Exercise directions |
Please show every line from the entries that carries the word "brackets".

Stored items from a collection:
###

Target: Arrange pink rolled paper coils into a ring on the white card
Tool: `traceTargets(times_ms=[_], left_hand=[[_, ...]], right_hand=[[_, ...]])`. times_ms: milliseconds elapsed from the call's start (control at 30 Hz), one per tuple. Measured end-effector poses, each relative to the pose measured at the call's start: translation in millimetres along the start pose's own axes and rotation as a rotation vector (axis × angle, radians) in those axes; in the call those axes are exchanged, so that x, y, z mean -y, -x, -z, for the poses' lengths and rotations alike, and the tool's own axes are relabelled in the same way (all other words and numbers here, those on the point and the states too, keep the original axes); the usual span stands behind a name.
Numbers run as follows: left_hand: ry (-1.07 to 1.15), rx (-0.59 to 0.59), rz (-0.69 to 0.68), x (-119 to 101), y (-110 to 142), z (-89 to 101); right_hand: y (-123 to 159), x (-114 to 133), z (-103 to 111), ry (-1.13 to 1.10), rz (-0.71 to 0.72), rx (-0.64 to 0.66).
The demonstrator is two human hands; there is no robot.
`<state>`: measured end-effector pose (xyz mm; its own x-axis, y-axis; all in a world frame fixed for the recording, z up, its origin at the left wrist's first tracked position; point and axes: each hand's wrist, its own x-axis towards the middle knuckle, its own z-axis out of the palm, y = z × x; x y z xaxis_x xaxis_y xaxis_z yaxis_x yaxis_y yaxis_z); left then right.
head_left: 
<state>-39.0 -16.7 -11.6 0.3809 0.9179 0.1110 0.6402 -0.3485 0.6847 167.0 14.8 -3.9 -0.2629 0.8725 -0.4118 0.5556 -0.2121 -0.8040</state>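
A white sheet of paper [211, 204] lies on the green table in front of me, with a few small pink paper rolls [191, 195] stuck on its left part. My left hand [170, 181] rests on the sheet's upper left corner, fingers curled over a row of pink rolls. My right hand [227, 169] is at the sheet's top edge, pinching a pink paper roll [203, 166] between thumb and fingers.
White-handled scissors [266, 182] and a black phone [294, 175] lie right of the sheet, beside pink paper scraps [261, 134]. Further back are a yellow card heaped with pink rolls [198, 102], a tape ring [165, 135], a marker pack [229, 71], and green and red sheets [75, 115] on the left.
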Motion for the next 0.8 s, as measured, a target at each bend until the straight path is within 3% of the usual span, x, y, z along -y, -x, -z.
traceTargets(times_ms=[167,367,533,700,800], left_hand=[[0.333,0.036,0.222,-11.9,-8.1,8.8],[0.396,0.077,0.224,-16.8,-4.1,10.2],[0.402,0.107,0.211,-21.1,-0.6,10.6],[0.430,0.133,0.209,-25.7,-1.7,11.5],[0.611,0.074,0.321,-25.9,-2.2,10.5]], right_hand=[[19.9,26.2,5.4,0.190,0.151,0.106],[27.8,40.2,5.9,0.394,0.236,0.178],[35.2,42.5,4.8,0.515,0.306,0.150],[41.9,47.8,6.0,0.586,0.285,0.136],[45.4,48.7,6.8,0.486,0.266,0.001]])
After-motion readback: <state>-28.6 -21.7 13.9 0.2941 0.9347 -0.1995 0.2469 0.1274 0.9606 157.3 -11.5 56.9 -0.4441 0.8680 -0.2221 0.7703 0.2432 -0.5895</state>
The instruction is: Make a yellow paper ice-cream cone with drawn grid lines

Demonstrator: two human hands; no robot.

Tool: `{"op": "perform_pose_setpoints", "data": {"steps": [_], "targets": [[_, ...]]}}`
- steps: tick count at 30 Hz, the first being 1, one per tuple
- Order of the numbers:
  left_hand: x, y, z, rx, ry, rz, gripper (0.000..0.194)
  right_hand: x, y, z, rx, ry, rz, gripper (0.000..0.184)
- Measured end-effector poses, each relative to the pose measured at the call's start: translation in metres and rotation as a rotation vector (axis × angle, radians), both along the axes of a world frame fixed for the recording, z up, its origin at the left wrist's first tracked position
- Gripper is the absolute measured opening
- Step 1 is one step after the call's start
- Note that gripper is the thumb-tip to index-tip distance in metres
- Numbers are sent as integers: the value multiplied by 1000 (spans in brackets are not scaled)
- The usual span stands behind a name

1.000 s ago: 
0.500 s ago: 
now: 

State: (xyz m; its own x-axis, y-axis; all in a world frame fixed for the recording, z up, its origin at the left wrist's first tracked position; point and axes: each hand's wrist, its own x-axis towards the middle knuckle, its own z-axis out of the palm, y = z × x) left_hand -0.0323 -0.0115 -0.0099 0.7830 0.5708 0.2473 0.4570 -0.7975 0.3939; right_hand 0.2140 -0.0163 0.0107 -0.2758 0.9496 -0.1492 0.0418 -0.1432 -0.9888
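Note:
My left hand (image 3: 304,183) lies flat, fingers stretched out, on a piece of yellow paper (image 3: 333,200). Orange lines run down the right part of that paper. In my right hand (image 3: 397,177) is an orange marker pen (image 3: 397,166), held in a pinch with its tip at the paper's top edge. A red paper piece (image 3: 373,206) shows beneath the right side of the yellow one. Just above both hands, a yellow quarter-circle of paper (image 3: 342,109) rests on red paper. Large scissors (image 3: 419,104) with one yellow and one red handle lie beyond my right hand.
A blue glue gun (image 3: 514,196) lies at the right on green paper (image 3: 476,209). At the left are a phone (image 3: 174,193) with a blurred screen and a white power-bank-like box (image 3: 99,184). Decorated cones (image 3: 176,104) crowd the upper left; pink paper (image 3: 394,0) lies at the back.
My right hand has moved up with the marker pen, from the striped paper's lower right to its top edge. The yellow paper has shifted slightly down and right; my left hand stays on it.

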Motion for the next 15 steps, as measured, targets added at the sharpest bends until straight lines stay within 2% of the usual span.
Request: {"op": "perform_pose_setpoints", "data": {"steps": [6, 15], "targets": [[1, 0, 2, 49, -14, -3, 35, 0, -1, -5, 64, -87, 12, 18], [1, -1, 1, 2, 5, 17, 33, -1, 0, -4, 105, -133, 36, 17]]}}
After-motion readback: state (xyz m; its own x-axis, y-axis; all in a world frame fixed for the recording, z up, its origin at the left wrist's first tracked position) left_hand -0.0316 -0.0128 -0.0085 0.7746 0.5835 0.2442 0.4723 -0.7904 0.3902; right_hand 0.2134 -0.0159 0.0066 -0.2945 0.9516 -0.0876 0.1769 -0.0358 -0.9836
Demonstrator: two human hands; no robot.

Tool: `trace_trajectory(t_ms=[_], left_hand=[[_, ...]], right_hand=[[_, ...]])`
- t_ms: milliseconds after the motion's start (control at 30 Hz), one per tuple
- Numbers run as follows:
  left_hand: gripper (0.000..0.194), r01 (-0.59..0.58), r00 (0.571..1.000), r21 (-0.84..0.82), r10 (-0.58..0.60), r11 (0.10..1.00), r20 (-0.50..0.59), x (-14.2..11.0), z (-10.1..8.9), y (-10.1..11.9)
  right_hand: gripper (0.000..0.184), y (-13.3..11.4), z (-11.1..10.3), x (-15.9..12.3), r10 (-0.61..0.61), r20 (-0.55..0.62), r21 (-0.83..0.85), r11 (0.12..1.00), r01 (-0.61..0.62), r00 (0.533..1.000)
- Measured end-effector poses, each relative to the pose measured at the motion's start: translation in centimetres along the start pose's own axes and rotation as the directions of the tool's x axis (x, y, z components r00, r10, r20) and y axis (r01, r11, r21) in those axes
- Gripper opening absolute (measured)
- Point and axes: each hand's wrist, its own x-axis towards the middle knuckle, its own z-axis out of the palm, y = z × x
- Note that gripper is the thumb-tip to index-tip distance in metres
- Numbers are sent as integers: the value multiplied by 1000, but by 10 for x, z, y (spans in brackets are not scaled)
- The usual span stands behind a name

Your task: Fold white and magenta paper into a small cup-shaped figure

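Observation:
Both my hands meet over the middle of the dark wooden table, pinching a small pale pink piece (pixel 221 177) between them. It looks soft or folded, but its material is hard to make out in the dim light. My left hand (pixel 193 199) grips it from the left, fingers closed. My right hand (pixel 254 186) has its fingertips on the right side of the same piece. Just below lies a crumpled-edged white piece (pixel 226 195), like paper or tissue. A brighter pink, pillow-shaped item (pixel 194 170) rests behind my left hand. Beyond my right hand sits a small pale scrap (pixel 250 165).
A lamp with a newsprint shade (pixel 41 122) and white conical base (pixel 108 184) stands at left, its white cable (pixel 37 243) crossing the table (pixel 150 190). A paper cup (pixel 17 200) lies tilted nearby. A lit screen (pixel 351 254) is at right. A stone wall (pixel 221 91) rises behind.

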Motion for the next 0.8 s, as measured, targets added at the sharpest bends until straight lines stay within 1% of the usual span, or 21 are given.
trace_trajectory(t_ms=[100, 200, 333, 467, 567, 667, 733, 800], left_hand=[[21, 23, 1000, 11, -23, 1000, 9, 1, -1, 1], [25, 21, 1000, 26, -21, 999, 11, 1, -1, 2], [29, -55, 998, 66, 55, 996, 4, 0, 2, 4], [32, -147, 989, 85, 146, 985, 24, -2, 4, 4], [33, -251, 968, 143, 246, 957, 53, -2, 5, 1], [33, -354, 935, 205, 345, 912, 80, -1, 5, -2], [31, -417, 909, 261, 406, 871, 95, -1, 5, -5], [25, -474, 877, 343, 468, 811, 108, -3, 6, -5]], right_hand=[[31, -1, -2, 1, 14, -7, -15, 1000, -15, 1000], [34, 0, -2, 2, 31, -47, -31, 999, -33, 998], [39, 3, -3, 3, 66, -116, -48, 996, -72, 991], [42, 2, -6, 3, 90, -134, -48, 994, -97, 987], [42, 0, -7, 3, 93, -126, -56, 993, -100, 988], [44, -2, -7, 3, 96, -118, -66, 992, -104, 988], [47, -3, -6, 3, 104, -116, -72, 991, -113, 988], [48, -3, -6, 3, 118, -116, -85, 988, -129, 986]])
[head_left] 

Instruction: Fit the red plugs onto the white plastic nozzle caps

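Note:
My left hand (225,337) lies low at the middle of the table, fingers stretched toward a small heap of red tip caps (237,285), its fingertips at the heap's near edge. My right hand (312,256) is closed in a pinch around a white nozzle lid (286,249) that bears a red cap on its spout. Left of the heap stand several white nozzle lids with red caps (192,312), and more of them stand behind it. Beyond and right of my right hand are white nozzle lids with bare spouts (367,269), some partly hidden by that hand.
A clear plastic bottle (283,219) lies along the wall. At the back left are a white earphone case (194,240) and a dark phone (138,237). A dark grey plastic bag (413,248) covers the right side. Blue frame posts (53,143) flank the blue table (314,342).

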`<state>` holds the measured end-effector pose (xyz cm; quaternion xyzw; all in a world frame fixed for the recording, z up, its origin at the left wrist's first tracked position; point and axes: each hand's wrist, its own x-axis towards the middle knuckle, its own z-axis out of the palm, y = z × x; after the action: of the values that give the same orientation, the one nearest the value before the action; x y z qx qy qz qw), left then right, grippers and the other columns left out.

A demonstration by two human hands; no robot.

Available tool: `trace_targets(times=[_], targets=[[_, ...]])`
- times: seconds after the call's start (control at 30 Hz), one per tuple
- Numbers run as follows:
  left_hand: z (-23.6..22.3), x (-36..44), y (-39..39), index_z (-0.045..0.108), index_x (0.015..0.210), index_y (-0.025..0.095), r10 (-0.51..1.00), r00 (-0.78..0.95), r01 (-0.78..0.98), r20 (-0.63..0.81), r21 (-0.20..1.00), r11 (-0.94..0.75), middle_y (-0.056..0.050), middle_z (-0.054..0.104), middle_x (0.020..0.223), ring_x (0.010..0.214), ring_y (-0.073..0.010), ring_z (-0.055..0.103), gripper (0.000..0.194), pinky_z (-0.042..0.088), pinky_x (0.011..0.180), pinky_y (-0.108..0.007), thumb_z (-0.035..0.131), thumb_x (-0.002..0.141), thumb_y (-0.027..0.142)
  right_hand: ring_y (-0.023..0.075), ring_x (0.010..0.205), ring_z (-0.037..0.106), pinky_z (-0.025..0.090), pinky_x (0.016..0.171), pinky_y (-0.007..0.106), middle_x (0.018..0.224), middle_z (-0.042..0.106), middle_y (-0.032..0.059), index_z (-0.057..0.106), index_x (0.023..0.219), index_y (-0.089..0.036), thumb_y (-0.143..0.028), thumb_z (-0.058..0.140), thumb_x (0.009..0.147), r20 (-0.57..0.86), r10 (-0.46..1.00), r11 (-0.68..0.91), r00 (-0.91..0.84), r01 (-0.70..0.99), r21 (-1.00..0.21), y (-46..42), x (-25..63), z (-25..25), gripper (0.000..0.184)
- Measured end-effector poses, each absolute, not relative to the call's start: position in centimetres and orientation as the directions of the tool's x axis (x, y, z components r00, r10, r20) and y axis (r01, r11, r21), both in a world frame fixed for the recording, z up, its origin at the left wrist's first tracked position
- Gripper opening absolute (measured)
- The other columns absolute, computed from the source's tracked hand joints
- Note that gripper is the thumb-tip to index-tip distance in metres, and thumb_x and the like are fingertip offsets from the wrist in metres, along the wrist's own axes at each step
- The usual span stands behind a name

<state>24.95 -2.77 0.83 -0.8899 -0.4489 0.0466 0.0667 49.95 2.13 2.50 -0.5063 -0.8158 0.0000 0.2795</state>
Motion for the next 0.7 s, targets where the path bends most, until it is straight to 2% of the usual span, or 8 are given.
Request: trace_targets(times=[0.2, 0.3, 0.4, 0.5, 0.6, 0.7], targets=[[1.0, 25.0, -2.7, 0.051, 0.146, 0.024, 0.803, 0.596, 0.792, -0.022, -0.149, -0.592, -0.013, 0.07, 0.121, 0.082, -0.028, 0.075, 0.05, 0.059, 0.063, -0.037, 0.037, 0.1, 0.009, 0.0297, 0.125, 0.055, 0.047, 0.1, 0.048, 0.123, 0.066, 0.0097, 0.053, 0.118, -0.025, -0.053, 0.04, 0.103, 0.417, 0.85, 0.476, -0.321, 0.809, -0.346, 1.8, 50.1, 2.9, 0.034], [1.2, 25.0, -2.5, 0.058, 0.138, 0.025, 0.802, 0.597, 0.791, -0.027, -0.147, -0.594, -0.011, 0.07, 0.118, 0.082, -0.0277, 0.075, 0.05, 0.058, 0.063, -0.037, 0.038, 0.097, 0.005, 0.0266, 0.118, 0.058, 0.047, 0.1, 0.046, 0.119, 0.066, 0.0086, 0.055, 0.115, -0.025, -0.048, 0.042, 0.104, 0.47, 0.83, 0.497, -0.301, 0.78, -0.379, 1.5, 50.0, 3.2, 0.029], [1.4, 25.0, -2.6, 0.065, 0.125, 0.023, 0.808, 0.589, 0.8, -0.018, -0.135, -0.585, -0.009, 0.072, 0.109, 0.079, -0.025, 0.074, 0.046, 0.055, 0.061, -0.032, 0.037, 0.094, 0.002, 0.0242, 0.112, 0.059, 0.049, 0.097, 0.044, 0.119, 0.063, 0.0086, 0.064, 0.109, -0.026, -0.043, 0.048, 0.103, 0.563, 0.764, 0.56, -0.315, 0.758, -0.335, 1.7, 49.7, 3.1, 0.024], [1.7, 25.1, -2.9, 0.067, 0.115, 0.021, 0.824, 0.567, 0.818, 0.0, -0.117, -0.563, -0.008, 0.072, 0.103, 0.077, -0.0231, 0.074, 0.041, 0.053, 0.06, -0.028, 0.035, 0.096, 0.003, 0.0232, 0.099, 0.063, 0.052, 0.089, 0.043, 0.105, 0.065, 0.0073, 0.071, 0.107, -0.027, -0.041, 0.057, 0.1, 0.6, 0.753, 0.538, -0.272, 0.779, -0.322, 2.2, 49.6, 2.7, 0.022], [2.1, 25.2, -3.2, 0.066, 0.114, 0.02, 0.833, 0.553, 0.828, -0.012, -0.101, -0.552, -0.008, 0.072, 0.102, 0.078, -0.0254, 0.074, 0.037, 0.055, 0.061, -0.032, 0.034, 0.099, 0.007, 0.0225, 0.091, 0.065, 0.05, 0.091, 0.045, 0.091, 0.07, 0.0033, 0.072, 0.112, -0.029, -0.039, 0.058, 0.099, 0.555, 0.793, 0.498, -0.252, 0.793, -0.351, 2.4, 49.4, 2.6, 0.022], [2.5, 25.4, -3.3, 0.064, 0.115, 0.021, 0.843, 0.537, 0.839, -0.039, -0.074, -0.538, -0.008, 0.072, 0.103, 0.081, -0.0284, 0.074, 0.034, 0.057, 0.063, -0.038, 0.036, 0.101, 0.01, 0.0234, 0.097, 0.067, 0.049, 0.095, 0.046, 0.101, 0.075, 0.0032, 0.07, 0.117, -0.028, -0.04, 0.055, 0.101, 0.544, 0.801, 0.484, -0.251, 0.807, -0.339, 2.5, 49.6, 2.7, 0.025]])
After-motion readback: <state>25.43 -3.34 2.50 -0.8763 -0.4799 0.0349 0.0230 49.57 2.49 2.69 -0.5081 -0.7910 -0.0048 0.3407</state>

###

Response to this task |
- Numbers are sent as integers: the value multiplied by 1000 (spans in brackets are not scaled)
- Numbers are sent as integers: the value multiplied by 1000, but by 10 for x, z, y (spans in brackets are not scaled)

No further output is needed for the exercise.